You investigated the types of tax pros and have determined which one best fits your needs.
Now it's time to get specific and check out the guy or gal you want to hire to do your taxes.
Today's Daily Tax Tip offers some suggestions on how to do just that.
Make sure the pro is registered: Individuals who prepare 1040s for pay now must meet Internal Revenue Service requirements for federal tax return preparers. Once they pass the IRS test, they will be designated as Registered Tax Return Preparers (RTRP).
The RTRP rule is waived for attorneys, certified public accountants and enrolled agents, who meet standards set by their respective professional organizations. But if you aren't hiring one of these tax pros, then make sure the person you will pay to do your taxes is a RTRP.
Who's complaining? Check your state's board of accountancy for CPAs, your state's bar association for attorneys or the IRS Office of Professional Responsibility for Enrolled Agents.If your state licenses or registers tax preparers, contact that regulatory office, too, for possible complaints or comments. And don't forget the Better Business Bureau.
Membership matters: Does your tax preparer belong to professional organizations? Professional groups usually require their members to follow a code of ethics and participate in continuing education programs.
On the clock: April 15 is the big tax day, but tax tasks don't end there so you'll want to make sure your tax preparer will be around whenever you need help. If you need to file an amended return or the IRS has some questions, you'll want your tax pro around.
Seek a tax nag: Reputable tax preparers want answers and lots of them. And if you don't provide them, they will ask and ask and ask yet again, for answers to questions that determine your tax break qualifications, as well as for receipts and other proof that you're eligible to claim deductions and credits.
Remember, it's always better to provide your tax pro, who's working for your tax benefit, with answers than it is to face the same questions from an IRS examiner.
Sharing your taxes: Will your tax pro actually be doing your taxes, or will a junior associate in the firm be filling out your forms? If so, make sure that the people who will working on your taxes also meet your needs and standards. And if personal service is important to you, you might want to go with a smaller tax office or a sole proprietor.

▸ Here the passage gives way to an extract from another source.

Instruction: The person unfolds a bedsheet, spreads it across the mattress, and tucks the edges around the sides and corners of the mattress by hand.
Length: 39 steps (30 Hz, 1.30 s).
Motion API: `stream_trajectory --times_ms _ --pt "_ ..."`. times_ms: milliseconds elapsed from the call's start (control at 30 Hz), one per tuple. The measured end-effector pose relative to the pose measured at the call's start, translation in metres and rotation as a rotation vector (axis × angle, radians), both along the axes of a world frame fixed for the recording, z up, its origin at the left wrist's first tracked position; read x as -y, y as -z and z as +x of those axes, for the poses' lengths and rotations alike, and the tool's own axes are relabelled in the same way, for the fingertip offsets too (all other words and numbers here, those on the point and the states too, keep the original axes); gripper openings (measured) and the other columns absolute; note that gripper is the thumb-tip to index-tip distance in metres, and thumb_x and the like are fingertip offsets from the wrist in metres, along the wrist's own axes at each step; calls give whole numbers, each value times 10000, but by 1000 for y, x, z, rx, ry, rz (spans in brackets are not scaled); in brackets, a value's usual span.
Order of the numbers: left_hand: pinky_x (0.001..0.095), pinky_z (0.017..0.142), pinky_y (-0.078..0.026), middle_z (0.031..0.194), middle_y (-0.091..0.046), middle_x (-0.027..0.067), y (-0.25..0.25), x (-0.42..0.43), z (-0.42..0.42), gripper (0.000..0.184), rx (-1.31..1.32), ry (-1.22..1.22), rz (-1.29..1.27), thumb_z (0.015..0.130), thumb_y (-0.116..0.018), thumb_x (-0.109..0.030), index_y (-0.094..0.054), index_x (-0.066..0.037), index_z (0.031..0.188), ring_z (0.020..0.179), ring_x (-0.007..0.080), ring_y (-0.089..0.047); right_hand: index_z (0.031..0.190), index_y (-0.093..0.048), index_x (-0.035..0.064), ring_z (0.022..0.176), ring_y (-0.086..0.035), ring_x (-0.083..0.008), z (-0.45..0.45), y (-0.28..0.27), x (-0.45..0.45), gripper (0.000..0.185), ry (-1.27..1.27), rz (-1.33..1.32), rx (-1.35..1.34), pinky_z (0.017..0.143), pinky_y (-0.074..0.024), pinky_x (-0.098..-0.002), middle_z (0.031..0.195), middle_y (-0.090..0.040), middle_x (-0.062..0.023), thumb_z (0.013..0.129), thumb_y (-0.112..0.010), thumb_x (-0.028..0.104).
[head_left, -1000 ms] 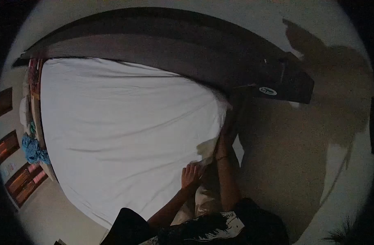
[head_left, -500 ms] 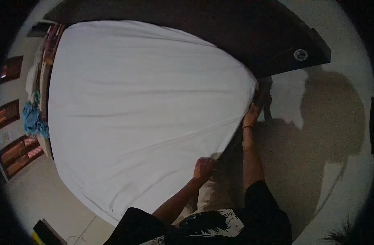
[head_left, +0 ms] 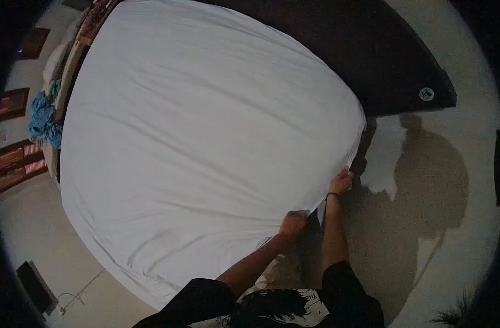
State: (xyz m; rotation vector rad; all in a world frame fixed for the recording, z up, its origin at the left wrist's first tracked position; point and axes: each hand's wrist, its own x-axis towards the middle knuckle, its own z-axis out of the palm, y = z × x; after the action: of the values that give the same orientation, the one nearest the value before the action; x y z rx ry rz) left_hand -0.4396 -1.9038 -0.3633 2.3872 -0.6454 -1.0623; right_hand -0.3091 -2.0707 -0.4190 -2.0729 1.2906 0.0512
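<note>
A white sheet (head_left: 206, 131) covers a large mattress, with creases running across it toward the near right edge. My left hand (head_left: 293, 224) is closed on the sheet's edge at the lower right. Farther along the same edge, my right hand (head_left: 342, 181), with a dark band at the wrist, has its fingers closed on the sheet's border. The sheet is drawn tight between the two hands.
A dark headboard (head_left: 392, 60) with a round pale sticker (head_left: 426, 94) stands along the far right side. Blue crumpled cloth (head_left: 44, 117) lies at the left beyond the mattress. Wooden shutters (head_left: 20, 164) show at far left. Shadows fall on the wall at right.
The view has shifted, so the bed fills more of it. My left hand went from lying on the sheet to a closed grip on its edge. My right hand now grips the border farther out.
</note>
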Motion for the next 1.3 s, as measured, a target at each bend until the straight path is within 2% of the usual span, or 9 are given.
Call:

Get the fee facts: Does the tax preparer you're about to hire base his or her fee on the size of your refund? Then get another tax pro. Such a fee structure could be a tip-off that tax claims will be aggressive in order to get you more refund money just so the preparer can make more, too.
Also avoid preparers who promise you a larger refund than other tax pros. If your returns are prepared correctly, the tax and refund numbers by all should be essentially the same.
And never go with a tax pro who wants you to sign a blank return. Never sign a tax document before it is completed and then not until you've read it carefully and understand the entries.
Remember, when you sign your 1040 you the taxpayer are responsible for what's on it regardless of who fills out the return and transmits it to the IRS.
Most tax professionals are honest and provide quality service. But as with any consumer transaction, it's up to you to hire the best professional.
So take the time to thoroughly check out your tax preparer.